Lowercase and uppercase in R with tolower() and toupper()

Data Manipulation in R String manipulation
Lowercase and uppercase in R with tolower(), toupper() and chartr()

R provides a set of functions for casefolding, that is, to transform strings to uppercase and to lowercase, such as toupper, tolower, casefold. In addition we will review the chartr function, used to perform specific string transformations.

To uppercase with toupper

toupper is the base R function to transform any string or character vector to uppercase. The following example illustrates how to transform a string to uppercase:

x <- "this is a sample text"

# Transform to upper case with toupper()
x <- toupper(x)
x
"THIS IS A SAMPLE TEXT"

Column and column names to uppercase

It is possible to convert character columns, column names, row names of a data frame or other objects to uppercase with toupper. For instance, to transform a character column from lowercase to uppercase you just need to assign the new value to the original column, as shown below.

# Sample data frame
df <- data.frame(x = 1:5, y = c("a", "b", "c", "d", "e"))

# Transform column to upper case
df$y <- toupper(df$y)
df
  x y
1 1 A
2 2 B
3 3 C
4 4 D
5 5 E

For column or row names you will need to apply the toupper functon to column or row names of the data frame.

# Sample data frame
df <- data.frame(x = 1:5, y = c("a", "b", "c", "d", "e"))

# Transform column names to upper case
colnames(df) <- toupper(colnames(df))
df
  X Y
1 1 a
2 2 b
3 3 c
4 4 d
5 5 e

First letter to uppercase

When working with names or similar data it is usual to want the first letter as capital letter. To achieve it you can extract the first and the rest of the letters, convert the first letter to uppercase and finally paste it together:

# Sample vector
x <- c("john", "Kate", "Stan")

# Transform first letter to upper case
x <- paste0(toupper(substr(x, 1, 1)), substring(x, 2))
x
"John" "Kate" "Stan"

In this example, substr(x, 1, 1) extracts the first letter of each name, toupper converts it to uppercase, and then paste0 is used to combine the uppercase first letter with the rest of the name extracted with substring(x, 2).

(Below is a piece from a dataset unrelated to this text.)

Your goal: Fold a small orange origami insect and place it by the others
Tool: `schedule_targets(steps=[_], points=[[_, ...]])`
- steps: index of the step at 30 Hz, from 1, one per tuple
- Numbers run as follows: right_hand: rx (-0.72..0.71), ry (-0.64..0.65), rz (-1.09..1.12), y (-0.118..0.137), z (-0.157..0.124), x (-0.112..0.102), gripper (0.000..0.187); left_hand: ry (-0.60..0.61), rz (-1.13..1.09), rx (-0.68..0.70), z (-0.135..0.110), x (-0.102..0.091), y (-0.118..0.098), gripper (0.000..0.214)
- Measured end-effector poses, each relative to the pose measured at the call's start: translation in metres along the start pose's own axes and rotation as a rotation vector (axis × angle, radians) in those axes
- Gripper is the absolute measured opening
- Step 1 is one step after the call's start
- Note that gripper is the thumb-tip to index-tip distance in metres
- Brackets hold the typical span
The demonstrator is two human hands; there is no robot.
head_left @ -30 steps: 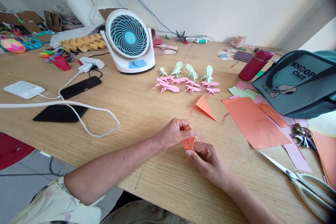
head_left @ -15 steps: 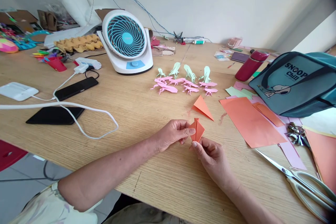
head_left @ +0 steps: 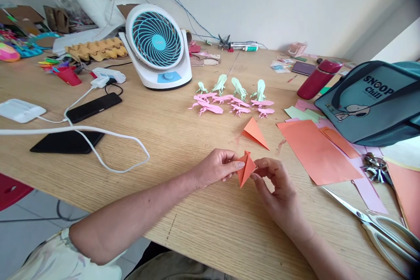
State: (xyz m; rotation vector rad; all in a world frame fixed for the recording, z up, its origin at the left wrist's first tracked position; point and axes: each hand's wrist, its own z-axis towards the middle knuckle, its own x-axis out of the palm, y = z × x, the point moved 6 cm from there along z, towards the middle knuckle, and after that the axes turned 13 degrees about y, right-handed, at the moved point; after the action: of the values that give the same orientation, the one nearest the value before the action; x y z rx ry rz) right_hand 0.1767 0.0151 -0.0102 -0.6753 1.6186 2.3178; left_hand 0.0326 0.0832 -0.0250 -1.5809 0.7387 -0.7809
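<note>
A folded piece of orange paper (head_left: 246,169), kite-shaped with a narrow pointed lower end and a small folded top, is held above the wooden table. My left hand (head_left: 219,165) pinches its left side, thumb on the front face and fingers behind. Close to the paper's right corner is my right hand (head_left: 275,183), thumb and index fingertip slightly apart; whether they touch the corner is hard to make out. Just beyond lies a second folded orange paper triangle (head_left: 256,134). Farther back stand several pink (head_left: 210,107) and pale green paper insects (head_left: 239,89).
To the right lie an orange sheet (head_left: 318,151), scissors (head_left: 370,223), keys (head_left: 374,167), a red flask (head_left: 320,79) and a teal bag (head_left: 370,100). On the left are a fan (head_left: 157,43), phones (head_left: 95,107) and a looping white cable (head_left: 131,136).
My right hand has let go of the paper's lower tip and shifted to the right, its fingers parting. The paper tilts slightly, with its lower point now exposed. My left hand keeps its pinch.
</note>
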Motion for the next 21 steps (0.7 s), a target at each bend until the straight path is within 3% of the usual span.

An alternative to the previous example is to use str_to_title from stringr, but this function behaves different, as str_to_title will transform all letters to lowercase except the first.

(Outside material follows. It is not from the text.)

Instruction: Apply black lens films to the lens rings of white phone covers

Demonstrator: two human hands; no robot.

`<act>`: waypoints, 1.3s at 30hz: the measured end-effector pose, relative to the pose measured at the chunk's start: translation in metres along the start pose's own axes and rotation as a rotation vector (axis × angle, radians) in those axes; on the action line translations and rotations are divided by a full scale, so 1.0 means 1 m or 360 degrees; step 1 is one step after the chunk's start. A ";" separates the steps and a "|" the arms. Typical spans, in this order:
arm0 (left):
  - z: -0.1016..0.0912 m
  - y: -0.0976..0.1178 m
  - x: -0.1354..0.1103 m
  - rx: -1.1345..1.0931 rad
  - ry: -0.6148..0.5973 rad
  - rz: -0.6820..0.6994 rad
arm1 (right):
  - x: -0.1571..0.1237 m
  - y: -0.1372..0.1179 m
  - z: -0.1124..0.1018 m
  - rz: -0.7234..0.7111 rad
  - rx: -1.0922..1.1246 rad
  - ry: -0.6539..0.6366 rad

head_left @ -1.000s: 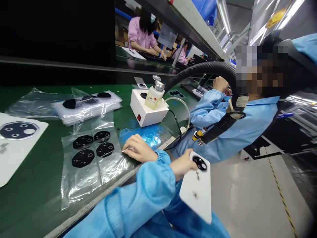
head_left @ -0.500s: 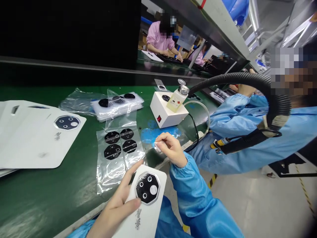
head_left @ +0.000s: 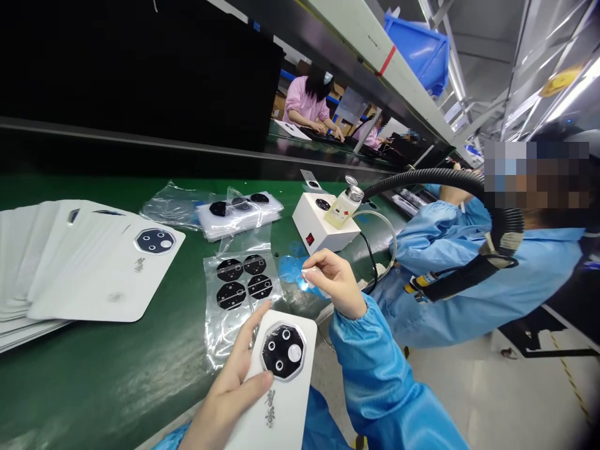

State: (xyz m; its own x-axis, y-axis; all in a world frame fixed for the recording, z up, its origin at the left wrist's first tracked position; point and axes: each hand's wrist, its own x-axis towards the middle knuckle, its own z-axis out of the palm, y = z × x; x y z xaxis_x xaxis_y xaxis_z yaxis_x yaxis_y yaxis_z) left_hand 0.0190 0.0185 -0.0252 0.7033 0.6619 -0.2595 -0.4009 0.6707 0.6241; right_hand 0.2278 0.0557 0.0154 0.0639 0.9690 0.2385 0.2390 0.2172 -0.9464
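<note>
My left hand point(head_left: 237, 387) grips a white phone back cover point(head_left: 290, 415) by its side edges, thumb across the front. At the cover's upper end sits a black octagonal camera panel point(head_left: 283, 352) with ring-shaped openings and one white disc. My right hand point(head_left: 340, 287) is closed in a pinch on a small white scrap point(head_left: 308, 274), perhaps a bit of cloth or film; its kind is unclear. That hand hovers near blue film pieces point(head_left: 289, 269) on the bench edge, apart from the cover. Beyond my left hand lies a clear plastic sheet point(head_left: 214, 337) carrying several black octagonal pieces point(head_left: 231, 295).
White back covers point(head_left: 94, 269) are fanned in a pile at left. A pump bottle point(head_left: 344, 207) stands on a white box point(head_left: 307, 219) with a red switch. A stack of clear film point(head_left: 239, 219) lies behind the sheet. A black ribbed hose point(head_left: 435, 177) arches at right, before a blue-clad co-worker point(head_left: 473, 300).
The camera view has shifted left and tilted, showing more of the cover pile. Both hands keep nearly the same pose, with the cover and white scrap still held.
</note>
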 end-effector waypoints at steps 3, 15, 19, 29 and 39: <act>-0.004 0.003 0.000 0.0236 0.0163 0.0182 | -0.002 -0.006 0.009 0.0035 0.0055 -0.0166; -0.014 0.003 -0.001 0.1535 -0.0097 0.1145 | -0.006 -0.012 0.028 -0.0021 0.0110 -0.0430; -0.010 0.003 -0.003 0.1661 -0.0113 0.1169 | -0.008 -0.011 0.028 -0.0176 -0.0042 -0.0352; -0.006 0.003 0.003 0.1521 -0.0134 0.1073 | -0.011 -0.008 0.033 -0.1025 -0.0882 -0.0027; -0.003 0.006 0.001 0.1442 -0.0132 0.0984 | -0.008 -0.001 0.017 -0.1071 -0.0728 -0.0284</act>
State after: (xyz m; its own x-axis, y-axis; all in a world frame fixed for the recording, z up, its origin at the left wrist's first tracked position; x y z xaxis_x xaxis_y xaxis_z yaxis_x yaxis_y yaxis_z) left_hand 0.0153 0.0245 -0.0237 0.5803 0.7516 0.3135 -0.1418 -0.2858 0.9477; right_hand 0.2106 0.0494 0.0105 -0.3785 0.6618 0.6471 0.5440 0.7247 -0.4230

# install.packages("stringr")
library(stringr)

# Sample vector
x <- c("jOhn", "kaTE", "StaN")

# Transform to title case 
# only first letter in uppercase even if
# input contains other letters in uppercase
x <- stringr::str_to_title(x)
x
"John" "Kate" "Stan"

To lowercase with tolower

The function used to transform character vectors into lowercase is named tolower. The following example demonstrates the basic usage of this function:

x <- "THIS IS A SAMPLE TEXT"

# Transform to lower case with tolower()
x <- tolower(x)
x
"this is a sample text"

Column and column names to lowercase

The tolower function can also be applied to character columns of a data frame, as shown below:

# Sample data frame
df <- data.frame(x = 1:5, y = c("A", "B", "C", "D", "E"))

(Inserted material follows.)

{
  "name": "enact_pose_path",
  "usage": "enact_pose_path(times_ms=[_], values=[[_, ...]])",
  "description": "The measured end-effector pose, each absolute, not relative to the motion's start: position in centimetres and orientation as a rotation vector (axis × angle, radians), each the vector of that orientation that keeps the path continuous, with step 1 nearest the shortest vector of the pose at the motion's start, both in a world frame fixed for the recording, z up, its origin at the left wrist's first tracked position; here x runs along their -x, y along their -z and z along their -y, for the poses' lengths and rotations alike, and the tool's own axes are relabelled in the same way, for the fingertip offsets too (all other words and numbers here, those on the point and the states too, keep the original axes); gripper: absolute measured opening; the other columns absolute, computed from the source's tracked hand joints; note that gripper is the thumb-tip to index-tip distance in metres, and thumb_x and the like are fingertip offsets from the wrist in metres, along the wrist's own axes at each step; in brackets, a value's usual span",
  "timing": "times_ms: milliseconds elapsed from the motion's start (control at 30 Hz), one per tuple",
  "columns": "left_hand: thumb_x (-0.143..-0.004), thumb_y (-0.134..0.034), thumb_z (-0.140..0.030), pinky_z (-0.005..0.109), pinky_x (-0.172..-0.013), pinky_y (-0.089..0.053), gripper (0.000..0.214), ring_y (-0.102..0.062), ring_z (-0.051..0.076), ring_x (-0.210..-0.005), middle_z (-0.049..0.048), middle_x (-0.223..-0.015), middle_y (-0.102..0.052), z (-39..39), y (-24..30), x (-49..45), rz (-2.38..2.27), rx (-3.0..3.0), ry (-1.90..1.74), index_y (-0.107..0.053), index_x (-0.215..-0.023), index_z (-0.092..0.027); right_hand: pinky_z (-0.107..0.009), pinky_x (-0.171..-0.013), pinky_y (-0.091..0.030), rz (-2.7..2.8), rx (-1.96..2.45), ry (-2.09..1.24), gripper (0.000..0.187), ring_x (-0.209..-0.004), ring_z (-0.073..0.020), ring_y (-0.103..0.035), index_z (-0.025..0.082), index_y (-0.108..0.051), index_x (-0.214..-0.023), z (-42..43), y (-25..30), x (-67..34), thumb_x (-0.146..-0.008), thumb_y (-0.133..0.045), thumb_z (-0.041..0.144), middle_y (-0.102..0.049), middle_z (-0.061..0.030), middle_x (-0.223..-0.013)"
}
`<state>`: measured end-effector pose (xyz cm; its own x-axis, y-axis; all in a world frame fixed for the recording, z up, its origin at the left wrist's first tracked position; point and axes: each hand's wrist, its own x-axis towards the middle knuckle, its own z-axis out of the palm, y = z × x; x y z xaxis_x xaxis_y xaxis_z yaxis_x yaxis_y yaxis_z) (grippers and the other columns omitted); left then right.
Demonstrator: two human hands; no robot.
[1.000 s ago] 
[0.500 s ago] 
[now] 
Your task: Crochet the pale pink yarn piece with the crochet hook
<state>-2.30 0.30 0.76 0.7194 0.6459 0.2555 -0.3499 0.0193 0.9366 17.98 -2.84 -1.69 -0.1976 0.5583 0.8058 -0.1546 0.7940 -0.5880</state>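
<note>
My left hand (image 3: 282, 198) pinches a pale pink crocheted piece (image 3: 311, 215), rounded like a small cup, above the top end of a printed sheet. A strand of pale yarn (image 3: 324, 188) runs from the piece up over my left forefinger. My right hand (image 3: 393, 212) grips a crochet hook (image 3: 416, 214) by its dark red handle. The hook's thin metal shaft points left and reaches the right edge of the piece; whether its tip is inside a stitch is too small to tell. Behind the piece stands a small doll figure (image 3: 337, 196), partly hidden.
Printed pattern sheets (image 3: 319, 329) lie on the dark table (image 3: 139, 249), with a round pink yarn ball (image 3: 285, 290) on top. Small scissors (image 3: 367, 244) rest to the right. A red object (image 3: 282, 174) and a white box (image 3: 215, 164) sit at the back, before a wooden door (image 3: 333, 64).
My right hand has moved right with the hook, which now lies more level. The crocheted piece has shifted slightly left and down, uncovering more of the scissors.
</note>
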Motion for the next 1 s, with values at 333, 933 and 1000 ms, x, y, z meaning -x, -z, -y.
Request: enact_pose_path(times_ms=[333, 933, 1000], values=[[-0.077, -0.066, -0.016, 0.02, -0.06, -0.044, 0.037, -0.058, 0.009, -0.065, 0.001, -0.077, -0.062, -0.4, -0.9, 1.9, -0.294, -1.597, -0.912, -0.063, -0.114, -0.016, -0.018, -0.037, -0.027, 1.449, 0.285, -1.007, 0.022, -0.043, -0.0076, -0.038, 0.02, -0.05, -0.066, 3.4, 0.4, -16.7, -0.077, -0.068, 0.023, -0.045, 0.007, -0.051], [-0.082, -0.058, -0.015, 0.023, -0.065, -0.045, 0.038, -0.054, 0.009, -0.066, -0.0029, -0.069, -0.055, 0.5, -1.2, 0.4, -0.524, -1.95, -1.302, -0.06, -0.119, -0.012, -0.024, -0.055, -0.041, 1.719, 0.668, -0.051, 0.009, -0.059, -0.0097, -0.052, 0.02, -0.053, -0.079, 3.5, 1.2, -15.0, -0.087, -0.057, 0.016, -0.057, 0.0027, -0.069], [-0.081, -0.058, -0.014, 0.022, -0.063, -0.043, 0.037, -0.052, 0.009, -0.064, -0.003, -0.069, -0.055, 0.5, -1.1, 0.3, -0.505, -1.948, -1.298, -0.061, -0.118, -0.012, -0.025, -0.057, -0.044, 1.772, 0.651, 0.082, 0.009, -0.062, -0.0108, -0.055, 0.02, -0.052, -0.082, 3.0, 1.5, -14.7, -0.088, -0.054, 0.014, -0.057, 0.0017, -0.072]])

# Transform column to lower case
df$y <- tolower(df$y)
df
  x y
1 1 a
2 2 b
3 3 c
4 4 d
5 5 e

In addition, if you want to transform column names from uppercase to lowercase you could do the following:

# Sample data frame
df <- data.frame(COL1 = 1:5, COL2 = c("A", "B", "C", "D", "E"))

# Transform column names to lower case
colnames(df) <- tolower(colnames(df))
df
  X Y
1 1 a
2 2 b
3 3 c
4 4 d
5 5 e

The casefold function

The casefold function is a wrapper of toupper and tolower ‘provided for compatibility with S-PLUS’, which means it can be used to transform strings from uppercase to lowercase and viceversa only with one function. By default, the function will convert to lowercase:

# Sample string
x <- "SAMPLE STRING"

# Transform to lower case
x <- casefold(x)
x
"sample string"

But the function provides and argument named upper which can be set to TRUE in order to transform from lowercase to uppercase.

# Sample string
x <- "sample string"

# Transform to upper case
x <- casefold(x, upper = TRUE)
x
"SAMPLE STRING"

The chartr function

The last function we are going to review is chartr, which allows you to perform character transformations. It can be used to change one set of characters (old) to another (new) of the input data (x).

The following example illustrates how to transform the letters "s" inside "strings" to "S":

chartr(old = "s", new = "S", x = "strings")
"StringS"

Note that old and new arguments can take several characters and will transform all the individual matches:

chartr(old = "STR", new = "str", x = "STRINGS")
"strINGs"

Finally, it is worth to mention that this function is not limited to casefolding, as it also allows to replace the characters of the input string:

chartr(old = "str", new = "ABC", x = "strings")
"ABCingA"

R version 4.3.2 (2023-10-31 ucrt)